Un avertissement sur la paralysie institutionnelle
« Nous avançons vers l’inconnu. Les blocages politiques et l’effondrement économique forment une bombe à retardement. » Walid Joumblatt a critiqué la classe politique pour son incapacité à former un gouvernement efficace, affirmant que le pays ne peut plus se permettre une telle impasse.

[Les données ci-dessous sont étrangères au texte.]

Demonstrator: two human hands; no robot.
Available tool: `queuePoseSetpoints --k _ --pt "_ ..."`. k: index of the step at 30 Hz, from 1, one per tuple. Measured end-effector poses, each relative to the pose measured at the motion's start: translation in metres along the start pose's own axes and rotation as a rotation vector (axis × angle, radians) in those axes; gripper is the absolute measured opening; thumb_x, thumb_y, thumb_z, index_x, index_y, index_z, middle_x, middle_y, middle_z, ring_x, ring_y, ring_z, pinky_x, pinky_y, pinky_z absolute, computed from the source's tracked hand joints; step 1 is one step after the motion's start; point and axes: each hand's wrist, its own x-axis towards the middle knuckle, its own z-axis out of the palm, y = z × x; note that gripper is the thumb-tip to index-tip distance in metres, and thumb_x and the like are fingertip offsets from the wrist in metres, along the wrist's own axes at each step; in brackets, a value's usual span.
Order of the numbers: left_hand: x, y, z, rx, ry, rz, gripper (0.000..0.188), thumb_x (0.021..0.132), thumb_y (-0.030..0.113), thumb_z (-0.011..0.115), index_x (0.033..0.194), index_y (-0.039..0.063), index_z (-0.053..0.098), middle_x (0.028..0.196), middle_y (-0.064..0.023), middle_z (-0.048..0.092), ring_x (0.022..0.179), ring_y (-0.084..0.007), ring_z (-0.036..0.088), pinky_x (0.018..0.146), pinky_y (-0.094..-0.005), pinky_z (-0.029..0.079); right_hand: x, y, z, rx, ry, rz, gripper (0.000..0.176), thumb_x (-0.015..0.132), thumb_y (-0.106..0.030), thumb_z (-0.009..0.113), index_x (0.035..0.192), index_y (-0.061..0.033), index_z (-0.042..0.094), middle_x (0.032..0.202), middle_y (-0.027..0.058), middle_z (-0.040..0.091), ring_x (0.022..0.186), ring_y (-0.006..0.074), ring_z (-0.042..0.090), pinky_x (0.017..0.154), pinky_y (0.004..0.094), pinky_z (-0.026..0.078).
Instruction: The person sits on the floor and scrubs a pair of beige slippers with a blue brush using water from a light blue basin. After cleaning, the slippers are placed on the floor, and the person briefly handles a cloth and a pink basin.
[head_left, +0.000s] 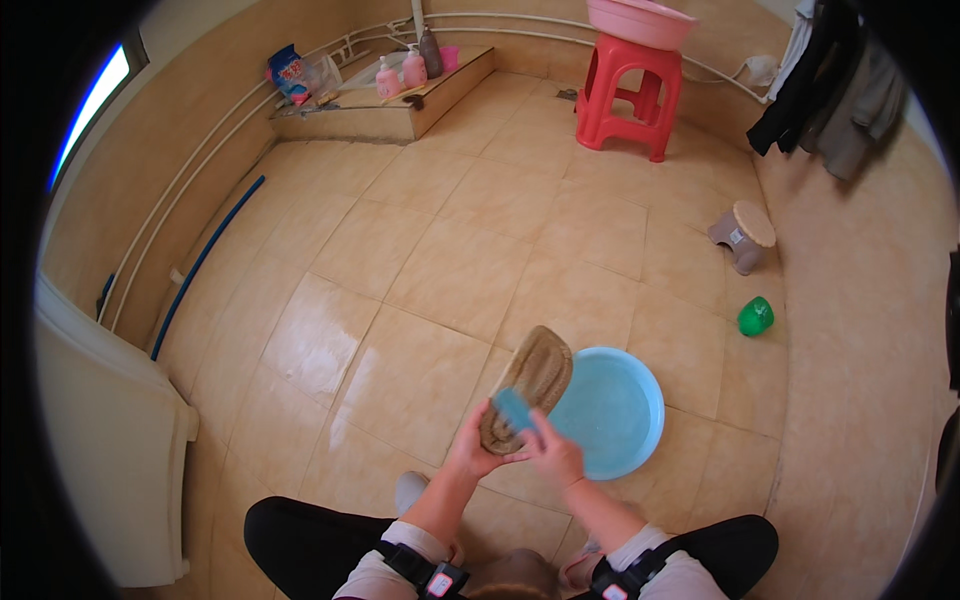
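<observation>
A brown shoe or slipper (546, 367), its kind not certain, is held tilted over the tiled floor, just left of a light-blue basin (611, 412) with water in it. My left hand (474, 448) grips its near end from the left and below. In my right hand (553, 450) is a blue brush or block (514, 409), blurred, lying against the brown thing's upper side near that same end. Which face of the brown thing shows is hard to tell.
A green plastic container (755, 316) and a small stool (742, 232) stand at the right. Farther off are a red plastic stool (630, 97) bearing a pink basin (643, 22), and a tiled ledge (450, 97) with bottles. A blue hose (206, 262) lies left.
</observation>
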Motion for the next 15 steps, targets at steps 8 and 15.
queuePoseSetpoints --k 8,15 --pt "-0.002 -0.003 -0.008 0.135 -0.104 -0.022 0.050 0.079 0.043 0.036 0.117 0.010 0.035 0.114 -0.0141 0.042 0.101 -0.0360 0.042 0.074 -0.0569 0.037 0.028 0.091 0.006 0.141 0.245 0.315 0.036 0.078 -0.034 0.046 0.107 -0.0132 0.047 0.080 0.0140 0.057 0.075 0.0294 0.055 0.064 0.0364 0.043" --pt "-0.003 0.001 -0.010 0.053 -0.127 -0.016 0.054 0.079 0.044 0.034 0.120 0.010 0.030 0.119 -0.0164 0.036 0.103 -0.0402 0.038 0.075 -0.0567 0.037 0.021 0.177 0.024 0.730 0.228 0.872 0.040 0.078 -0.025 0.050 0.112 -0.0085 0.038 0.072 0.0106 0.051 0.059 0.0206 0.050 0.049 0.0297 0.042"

Il a dénoncé la multiplication des intérêts partisans, expliquant que chaque acteur politique cherche à tirer profit de la situation au lieu de chercher une solution collective. « Ceux qui pensent encore pouvoir gouverner avec les mêmes méthodes du passé n’ont pas compris l’urgence du moment. »
Pour lui, la situation actuelle est aggravée par l’absence de dialogue entre les principaux blocs politiques, notamment entre les souverainistes et le Hezbollah. « Nous sommes dans une logique d’affrontement permanent, où chaque camp campe sur ses positions sans chercher de compromis. »
Suivez les principaux indicateurs économiques en temps réel.
Une attaque directe contre le Hezbollah et ses alliés
« On ne peut pas bâtir un État avec un parti armé qui agit en dehors des institutions. » Joumblatt a fustigé le Hezbollah pour son rôle dans l’aggravation de la crise, soulignant que sa mainmise sur les institutions empêche toute réforme réelle.
Il a aussi mis en garde contre les conséquences régionales de l’alignement du Hezbollah sur l’Iran, affirmant que cette relation met en péril les intérêts du Liban. « Nous ne pouvons pas être un pion dans des conflits qui nous dépassent. »
Joumblatt a critiqué l’inaction de certaines forces politiques, accusant plusieurs partis de se contenter d’un rôle d’observateur sans proposer d’alternative crédible. « Attendre sans rien faire revient à signer l’arrêt de mort du pays. »
Un appel à un changement radical de gouvernance
« Il faut reconstruire un État sur des bases solides, et cela passe par un changement total de gouvernance. » Il plaide pour une réforme institutionnelle profonde, avec une réorganisation de l’administration publique et une lutte effective contre la corruption.
Il a également souligné la nécessité de repenser le système économique en mettant fin à l’oligarchie financière qui a capté les ressources du pays. « Nous ne pouvons pas sortir de la crise avec ceux qui l’ont créée. »
Un avenir politique incertain
Joumblatt a reconnu que le Liban est dans une phase de transition difficile, où aucune issue ne semble évidente. « Nous devons préparer l’avenir sans être otages des erreurs du passé. » Il a laissé entendre qu’il pourrait jouer un rôle plus actif dans les mois à venir pour tenter de débloquer la situation, tout en avertissant que sans compromis entre les grandes forces politiques, la crise ne fera que s’aggraver.